• Problem to work on
Search the data for "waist". Return each matching line.

(Recorded data)
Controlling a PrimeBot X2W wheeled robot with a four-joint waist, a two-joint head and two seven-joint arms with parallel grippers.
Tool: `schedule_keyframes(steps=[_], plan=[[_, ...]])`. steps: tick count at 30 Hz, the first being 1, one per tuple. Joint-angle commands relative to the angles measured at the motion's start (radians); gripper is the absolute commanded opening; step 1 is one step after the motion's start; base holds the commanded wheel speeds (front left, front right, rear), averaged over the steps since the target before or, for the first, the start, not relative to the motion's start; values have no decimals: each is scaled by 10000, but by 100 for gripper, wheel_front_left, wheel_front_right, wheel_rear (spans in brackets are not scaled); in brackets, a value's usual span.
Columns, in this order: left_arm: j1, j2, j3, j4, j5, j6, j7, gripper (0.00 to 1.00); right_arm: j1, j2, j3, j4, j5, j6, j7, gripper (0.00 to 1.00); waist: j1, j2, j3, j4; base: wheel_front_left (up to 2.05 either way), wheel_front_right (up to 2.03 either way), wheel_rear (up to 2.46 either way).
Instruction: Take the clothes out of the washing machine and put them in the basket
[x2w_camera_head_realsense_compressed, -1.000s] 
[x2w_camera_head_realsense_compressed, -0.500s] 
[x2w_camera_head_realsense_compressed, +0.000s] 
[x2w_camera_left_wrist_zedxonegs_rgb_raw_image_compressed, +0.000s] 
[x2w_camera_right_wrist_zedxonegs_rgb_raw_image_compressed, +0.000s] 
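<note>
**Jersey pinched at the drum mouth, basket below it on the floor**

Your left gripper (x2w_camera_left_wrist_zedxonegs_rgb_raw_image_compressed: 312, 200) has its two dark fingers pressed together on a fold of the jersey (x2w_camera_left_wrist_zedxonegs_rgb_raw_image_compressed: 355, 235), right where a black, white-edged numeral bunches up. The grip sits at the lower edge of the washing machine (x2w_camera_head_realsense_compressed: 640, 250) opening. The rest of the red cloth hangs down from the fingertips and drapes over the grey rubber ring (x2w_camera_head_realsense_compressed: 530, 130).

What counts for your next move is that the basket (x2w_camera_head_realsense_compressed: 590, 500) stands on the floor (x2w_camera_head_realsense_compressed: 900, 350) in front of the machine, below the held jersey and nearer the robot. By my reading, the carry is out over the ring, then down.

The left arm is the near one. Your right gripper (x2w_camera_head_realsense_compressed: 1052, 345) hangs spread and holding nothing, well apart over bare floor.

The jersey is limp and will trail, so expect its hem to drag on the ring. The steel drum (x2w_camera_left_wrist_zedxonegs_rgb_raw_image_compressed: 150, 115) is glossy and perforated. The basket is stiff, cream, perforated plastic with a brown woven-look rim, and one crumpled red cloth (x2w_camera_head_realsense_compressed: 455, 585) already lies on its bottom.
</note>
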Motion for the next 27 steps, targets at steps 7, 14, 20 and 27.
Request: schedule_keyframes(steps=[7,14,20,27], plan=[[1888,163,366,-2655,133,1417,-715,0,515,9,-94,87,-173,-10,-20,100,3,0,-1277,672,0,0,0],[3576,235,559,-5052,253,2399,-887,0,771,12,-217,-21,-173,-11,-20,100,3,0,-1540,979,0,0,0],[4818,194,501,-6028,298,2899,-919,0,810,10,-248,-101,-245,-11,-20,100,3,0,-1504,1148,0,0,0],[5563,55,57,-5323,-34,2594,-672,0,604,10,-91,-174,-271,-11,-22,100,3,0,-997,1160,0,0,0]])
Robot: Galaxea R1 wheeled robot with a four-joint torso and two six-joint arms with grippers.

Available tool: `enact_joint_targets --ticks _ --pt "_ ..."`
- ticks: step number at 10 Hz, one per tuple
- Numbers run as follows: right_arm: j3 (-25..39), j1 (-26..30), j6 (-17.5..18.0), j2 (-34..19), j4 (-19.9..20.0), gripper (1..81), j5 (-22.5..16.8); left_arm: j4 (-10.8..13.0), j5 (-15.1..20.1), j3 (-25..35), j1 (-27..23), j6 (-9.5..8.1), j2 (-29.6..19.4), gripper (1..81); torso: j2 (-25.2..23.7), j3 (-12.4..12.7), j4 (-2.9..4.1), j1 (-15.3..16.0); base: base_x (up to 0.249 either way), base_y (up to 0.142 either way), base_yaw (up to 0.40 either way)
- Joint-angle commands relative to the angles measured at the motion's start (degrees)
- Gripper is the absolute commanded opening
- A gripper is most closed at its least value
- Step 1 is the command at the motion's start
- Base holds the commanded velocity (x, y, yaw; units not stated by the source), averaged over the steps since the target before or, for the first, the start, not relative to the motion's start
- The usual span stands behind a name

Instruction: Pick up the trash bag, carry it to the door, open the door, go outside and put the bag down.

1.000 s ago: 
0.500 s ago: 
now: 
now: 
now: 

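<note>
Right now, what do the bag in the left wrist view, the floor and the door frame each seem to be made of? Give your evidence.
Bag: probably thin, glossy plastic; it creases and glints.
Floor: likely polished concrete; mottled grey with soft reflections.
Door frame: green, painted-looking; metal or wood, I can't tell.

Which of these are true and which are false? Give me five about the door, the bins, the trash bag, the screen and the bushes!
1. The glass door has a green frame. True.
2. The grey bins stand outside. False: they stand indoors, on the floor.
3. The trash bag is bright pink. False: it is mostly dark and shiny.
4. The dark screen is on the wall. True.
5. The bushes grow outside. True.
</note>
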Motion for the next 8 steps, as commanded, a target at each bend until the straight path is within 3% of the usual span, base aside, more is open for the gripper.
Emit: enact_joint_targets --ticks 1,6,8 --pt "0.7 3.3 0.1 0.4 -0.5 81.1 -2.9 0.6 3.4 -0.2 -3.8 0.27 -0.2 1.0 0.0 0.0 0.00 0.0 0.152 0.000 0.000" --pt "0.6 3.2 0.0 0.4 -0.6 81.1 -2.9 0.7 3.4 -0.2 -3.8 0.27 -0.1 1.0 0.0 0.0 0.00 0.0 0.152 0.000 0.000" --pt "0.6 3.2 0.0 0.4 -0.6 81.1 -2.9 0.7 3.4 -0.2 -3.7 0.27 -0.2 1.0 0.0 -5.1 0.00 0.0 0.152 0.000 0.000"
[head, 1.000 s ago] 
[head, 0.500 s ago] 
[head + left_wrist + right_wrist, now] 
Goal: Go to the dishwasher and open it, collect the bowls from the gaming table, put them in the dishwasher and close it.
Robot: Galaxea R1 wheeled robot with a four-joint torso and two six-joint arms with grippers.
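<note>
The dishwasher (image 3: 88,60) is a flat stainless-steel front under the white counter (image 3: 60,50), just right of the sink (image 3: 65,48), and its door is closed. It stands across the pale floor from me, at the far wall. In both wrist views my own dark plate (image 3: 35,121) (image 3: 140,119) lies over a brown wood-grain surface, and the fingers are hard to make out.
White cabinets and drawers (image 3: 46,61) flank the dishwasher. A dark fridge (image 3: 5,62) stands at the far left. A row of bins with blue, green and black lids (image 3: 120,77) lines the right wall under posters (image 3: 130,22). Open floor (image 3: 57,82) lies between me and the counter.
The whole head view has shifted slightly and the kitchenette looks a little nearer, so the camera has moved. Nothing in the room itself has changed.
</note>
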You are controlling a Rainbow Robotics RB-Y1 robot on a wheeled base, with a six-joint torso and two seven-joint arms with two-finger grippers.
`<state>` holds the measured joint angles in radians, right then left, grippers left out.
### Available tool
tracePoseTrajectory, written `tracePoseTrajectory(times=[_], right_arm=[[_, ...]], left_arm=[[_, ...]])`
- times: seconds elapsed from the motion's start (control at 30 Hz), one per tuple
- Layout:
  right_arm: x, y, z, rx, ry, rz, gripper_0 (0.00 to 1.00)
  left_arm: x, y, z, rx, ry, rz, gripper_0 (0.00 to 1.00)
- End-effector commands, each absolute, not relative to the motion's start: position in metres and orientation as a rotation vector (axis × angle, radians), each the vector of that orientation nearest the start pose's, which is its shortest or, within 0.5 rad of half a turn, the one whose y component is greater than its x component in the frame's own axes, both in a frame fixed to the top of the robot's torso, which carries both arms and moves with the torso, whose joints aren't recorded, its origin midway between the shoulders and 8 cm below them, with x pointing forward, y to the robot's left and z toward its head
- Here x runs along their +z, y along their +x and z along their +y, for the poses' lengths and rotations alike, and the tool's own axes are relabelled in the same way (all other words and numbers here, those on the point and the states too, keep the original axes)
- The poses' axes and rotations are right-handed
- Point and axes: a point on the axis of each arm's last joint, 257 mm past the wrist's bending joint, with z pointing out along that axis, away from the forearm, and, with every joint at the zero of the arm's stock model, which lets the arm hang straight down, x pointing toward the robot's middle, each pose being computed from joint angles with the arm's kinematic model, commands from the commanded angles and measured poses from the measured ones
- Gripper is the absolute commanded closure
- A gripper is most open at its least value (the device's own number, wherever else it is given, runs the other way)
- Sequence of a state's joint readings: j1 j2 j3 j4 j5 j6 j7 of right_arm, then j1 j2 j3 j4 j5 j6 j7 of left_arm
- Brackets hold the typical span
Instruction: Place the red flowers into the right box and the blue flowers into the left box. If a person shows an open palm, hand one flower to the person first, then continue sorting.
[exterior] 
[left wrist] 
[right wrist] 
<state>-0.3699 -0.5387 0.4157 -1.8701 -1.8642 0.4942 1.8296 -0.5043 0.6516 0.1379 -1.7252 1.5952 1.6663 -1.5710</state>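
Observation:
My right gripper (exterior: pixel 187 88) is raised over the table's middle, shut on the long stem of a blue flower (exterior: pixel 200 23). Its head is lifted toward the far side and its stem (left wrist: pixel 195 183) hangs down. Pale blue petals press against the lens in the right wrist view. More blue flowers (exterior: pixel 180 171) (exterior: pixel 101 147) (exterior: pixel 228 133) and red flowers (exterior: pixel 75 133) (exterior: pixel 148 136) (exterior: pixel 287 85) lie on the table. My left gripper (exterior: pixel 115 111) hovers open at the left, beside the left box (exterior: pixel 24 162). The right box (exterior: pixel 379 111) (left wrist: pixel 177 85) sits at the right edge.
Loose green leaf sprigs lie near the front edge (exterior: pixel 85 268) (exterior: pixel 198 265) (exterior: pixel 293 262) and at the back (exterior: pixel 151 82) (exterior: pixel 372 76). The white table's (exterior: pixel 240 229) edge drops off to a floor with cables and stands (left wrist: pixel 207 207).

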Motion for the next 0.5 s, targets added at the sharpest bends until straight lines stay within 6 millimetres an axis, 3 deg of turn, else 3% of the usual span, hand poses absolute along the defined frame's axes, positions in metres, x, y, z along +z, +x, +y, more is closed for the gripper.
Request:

• Exercise output
Controlling a PrimeBot X2W wheeled robot with a four-joint waist, a two-joint head and two seven-joint arms with parallel grippers.
Columns, in this order: left_arm: j1, j2, j3, j4, j5, j6, j7, gripper (0.00 to 1.00); right_arm: j1, j2, j3, j4, j5, j6, j7, gripper (0.00 to 1.00); waist: j1, j2, j3, j4; base: wheel_front_left (up to 2.05 either way), wheel_front_right (up to 2.03 either way), wheel_rear (up to 2.46 either way).

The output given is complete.